BRIEF
Using the data that follows, state the number of lines holding the word "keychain", and give no other output.

____________________

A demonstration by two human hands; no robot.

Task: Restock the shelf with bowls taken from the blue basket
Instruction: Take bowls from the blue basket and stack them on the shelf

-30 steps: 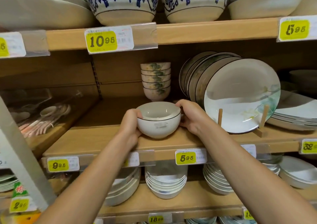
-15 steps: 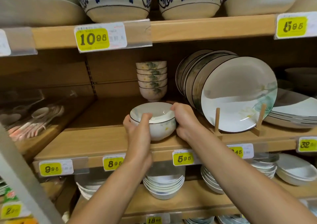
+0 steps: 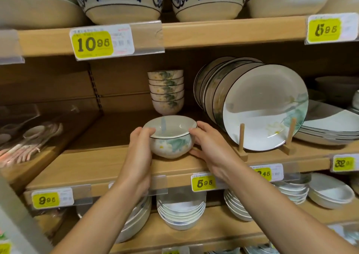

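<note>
Now, bowl: at front of mid shelf, between both hands, just fwd of the bowl stack. Flower side faces out. Base is at or just over the board, can't tell which.
Left hand: fingers curled round bowl's left wall, tips up at the rim; has hold of it.
Right hand: thumb at right rim, other fingers curled low on the side; holds it too.
Basket: not in view.
Risk, shelf lip: bowl is close to the front edge. If let go while base is part-lifted or tilted, it could rock fwd & drop onto stock below.
Risk, plates: upright row leans on a small wooden stand just beside the right hand. A wide pull-back of that wrist could knock the stand or front plate & start a slide.
Risk, stack: tall & narrow already. If the bowl goes on top, an off-centre or hard set-down could tip it or chip rims.
Risk, glaze: smooth wall, grip at the sides only. Prob. slips if one hand leaves early.
Vs 1 s ago: plain side w/ a sticker faced out then; bowl has since been turned, flower now shows.
Vs 0.5 s ago: bowl was tipped, left thumb hooked over the rim. Now nearer level, left hand round the side.
Spot on shelf: approx same in all three; both hands never left it.
</note>
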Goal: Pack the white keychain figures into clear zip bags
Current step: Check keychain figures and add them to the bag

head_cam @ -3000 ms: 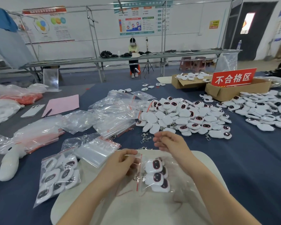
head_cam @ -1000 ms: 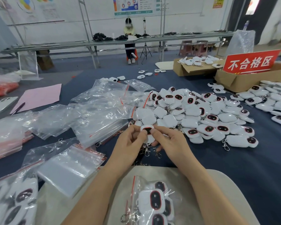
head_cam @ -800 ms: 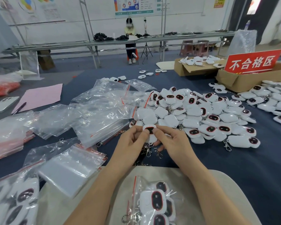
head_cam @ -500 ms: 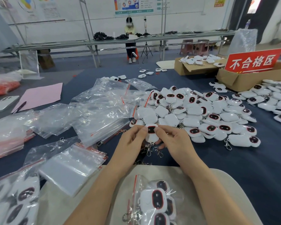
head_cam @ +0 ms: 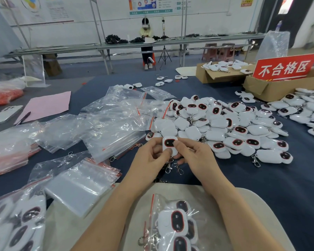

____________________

EXPECTED ANSWER
2